17. A method of preparing a liquid crystal device, the method comprising the steps of:

providing a mixture comprising at least one liquid crystal material including at least one nematic liquid crystal material having a small flexoelectric coefficient and a bimesogenic nematic liquid crystal dopant with a large flexoelectric coefficient, at least one chiral dopant, at least one polymerizable monomer, and a photo-initiator;

dissolving the mixture in a solvent to form a solution;

introducing the solution into a cell comprising a first and second transparent substrates, wherein each of the substrates has an interior and exterior surface and an electrically conductive layer is located on the interior surface of each of the first and second substrates; and

curing the mixture in the presence of an external electric field, wherein application of the electric field aligns the at least one liquid crystal material of the mixture in a uniform lying helix (ULH) texture with no voltage applied and at room temperature, and is switchable by the application of an electric field.

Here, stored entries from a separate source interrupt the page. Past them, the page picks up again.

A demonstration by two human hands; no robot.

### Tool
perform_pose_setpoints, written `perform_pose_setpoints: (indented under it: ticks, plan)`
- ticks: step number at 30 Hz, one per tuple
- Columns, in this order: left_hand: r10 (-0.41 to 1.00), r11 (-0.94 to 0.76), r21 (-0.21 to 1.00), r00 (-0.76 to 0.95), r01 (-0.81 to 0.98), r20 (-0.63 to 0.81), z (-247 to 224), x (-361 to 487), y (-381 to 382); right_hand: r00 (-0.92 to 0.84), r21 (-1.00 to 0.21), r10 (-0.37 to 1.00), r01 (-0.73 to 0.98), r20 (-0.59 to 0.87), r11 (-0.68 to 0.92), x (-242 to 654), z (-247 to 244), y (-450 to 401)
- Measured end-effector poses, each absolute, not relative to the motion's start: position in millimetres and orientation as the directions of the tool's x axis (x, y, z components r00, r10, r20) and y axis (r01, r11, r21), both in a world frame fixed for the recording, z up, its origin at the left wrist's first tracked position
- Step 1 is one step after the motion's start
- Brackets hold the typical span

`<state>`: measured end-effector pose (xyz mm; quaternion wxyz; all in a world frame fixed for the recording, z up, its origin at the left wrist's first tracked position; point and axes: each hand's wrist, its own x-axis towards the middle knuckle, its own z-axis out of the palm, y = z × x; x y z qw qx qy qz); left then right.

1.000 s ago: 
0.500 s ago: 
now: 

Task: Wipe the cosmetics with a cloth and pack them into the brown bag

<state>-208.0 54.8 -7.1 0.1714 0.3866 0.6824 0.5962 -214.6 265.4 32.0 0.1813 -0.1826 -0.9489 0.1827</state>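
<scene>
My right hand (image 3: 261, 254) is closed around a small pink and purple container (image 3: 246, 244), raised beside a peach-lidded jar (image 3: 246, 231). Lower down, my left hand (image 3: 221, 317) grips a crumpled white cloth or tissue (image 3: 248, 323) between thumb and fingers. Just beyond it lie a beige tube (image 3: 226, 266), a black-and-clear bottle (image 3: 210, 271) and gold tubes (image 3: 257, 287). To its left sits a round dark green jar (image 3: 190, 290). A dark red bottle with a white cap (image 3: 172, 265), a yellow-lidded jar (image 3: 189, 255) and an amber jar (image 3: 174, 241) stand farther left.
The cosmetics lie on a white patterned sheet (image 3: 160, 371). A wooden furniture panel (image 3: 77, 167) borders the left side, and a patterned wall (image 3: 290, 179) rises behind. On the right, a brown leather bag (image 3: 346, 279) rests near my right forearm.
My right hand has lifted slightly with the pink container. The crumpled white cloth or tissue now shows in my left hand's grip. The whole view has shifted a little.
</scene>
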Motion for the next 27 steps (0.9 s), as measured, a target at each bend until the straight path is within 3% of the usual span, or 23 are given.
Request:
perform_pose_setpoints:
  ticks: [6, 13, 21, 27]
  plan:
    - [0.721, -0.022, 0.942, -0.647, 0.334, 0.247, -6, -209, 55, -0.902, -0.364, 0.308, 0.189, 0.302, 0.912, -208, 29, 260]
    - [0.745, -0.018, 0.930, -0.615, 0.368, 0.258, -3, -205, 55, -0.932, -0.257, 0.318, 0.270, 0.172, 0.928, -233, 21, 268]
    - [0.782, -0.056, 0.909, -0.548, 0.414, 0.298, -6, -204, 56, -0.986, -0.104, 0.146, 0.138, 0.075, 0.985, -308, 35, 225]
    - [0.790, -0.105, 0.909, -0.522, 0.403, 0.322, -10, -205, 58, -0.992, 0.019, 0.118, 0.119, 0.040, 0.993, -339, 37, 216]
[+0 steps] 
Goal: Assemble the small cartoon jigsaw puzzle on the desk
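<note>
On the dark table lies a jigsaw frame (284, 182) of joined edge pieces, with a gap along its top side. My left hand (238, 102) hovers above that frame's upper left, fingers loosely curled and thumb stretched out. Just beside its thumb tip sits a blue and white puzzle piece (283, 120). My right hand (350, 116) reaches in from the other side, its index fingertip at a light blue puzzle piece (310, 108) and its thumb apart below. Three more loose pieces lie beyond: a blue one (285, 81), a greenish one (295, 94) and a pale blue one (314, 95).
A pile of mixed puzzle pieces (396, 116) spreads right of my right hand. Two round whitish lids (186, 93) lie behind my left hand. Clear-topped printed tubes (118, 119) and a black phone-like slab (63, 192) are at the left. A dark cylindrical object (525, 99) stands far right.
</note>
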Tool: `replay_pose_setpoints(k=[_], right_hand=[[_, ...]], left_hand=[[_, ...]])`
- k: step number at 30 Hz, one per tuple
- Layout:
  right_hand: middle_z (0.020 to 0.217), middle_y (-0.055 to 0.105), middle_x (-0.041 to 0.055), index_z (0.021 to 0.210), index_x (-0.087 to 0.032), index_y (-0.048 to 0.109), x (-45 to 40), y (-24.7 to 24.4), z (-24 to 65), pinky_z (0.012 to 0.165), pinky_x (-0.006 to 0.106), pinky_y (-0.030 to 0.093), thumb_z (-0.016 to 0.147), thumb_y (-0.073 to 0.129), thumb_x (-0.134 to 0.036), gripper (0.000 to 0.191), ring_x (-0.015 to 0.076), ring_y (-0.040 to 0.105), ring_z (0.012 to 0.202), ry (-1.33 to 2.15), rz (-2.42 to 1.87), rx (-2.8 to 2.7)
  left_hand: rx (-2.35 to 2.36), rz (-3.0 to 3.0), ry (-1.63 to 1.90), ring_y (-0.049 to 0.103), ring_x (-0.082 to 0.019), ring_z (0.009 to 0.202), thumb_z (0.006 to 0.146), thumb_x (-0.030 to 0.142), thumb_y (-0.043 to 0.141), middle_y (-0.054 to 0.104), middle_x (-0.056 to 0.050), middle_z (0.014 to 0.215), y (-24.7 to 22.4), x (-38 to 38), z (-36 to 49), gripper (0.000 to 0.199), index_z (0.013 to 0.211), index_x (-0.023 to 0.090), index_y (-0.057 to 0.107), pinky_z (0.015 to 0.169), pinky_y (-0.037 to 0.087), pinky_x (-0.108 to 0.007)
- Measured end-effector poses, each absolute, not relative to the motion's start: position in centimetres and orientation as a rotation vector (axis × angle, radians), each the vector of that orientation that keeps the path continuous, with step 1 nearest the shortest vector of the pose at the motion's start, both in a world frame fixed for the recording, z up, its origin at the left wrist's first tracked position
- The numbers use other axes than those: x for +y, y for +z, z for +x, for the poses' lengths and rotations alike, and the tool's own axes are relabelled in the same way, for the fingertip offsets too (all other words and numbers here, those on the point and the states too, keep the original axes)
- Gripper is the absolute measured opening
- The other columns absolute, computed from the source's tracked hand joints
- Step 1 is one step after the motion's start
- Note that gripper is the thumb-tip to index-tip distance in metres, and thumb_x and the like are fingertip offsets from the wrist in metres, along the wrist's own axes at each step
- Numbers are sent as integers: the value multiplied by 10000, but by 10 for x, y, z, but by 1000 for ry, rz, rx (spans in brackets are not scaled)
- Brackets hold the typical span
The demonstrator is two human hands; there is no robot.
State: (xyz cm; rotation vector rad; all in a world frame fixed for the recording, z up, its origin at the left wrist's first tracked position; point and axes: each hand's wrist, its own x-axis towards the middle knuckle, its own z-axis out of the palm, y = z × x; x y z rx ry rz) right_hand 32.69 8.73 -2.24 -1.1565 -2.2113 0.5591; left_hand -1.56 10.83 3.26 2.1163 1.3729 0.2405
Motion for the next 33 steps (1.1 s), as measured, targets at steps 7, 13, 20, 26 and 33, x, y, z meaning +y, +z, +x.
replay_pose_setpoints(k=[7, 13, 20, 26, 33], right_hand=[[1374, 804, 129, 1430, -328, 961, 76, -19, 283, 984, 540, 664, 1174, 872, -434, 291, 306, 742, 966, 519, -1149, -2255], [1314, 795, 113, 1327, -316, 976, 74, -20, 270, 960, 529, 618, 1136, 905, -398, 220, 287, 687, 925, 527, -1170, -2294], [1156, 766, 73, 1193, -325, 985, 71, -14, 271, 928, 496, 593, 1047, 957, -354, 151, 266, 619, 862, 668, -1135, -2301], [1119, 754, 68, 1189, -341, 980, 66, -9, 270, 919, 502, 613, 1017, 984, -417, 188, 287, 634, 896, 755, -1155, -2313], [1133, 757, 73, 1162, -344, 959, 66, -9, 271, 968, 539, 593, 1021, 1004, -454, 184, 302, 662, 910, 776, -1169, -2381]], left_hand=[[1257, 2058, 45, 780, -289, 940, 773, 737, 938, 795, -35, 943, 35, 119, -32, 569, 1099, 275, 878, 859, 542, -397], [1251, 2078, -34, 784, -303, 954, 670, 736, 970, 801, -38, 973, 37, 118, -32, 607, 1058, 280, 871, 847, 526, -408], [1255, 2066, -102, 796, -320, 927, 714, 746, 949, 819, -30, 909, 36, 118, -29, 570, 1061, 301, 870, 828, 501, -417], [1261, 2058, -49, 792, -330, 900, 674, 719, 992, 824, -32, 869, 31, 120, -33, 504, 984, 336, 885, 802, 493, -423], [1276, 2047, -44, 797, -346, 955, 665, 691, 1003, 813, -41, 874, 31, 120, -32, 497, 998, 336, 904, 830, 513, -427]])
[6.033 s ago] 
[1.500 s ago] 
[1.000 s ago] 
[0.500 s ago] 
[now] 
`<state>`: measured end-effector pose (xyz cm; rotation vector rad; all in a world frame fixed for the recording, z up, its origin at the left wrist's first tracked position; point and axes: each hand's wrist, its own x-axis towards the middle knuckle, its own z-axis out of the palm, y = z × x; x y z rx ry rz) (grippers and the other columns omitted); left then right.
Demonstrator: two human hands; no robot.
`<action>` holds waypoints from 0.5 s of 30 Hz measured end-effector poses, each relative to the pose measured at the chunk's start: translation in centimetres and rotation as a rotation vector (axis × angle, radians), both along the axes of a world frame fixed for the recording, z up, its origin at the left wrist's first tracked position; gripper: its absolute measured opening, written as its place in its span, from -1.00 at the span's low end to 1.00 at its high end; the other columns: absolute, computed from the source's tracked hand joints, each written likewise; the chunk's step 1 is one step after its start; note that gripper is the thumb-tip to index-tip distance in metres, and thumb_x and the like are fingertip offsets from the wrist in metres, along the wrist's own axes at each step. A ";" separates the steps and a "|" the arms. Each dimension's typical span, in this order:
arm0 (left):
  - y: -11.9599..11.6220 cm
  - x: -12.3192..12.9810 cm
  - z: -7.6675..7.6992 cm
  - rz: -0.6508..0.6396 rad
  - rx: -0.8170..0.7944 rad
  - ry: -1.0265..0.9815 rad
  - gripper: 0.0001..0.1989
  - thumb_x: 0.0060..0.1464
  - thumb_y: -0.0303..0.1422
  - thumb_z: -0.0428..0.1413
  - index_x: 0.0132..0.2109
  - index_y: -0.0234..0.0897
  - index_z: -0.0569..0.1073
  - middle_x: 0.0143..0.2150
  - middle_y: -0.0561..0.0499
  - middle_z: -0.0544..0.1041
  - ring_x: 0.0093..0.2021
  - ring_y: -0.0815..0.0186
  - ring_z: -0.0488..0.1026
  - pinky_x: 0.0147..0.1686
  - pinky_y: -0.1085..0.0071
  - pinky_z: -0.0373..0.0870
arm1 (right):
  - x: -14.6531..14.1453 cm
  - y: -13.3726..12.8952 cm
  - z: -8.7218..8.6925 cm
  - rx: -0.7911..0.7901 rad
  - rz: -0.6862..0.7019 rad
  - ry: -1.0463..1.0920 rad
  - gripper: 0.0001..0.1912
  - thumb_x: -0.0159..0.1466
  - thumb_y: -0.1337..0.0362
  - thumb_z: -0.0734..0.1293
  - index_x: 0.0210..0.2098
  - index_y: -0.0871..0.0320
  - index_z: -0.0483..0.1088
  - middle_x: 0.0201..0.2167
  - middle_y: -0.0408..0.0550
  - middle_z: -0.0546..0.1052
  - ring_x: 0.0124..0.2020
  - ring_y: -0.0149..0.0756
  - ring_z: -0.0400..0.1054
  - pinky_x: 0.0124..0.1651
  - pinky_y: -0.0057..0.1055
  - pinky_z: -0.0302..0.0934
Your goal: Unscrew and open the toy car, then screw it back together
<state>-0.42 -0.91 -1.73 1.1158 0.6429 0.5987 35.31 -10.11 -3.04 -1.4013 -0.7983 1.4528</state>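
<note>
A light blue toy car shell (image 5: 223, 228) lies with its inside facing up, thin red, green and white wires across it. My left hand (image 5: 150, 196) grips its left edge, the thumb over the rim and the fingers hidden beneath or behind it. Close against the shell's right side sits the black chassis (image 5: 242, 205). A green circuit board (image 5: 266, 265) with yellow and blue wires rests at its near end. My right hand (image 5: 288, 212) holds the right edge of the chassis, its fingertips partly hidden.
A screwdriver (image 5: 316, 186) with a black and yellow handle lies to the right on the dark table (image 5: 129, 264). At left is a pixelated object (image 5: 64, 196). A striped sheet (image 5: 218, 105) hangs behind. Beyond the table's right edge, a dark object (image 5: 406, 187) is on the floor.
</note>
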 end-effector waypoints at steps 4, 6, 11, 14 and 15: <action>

18. The method of claim 17, wherein the device includes a cell wherein the liquid crystal material is a polymer-stabilized cholesteric liquid crystal (PS-CLC), formed by a polymer network formed from photo-polymerization of at least one reactive monomer, and wherein the retardation value of PS-CLC reaches maximum in response to a bias electric voltage when the rotation of the helix axis is at a generally 45-degree tilt.

19. The method of claim 18, wherein the device is an active retardation film produced with the cholesteric helix of the PS-CLC lying generally in the plane generally parallel to the substrates at zero voltage.

20. The method of claim 18, further comprising forming an alignment layer on each substrate which have nano-sized grooves to align the helix axis (HA) of the CLC material.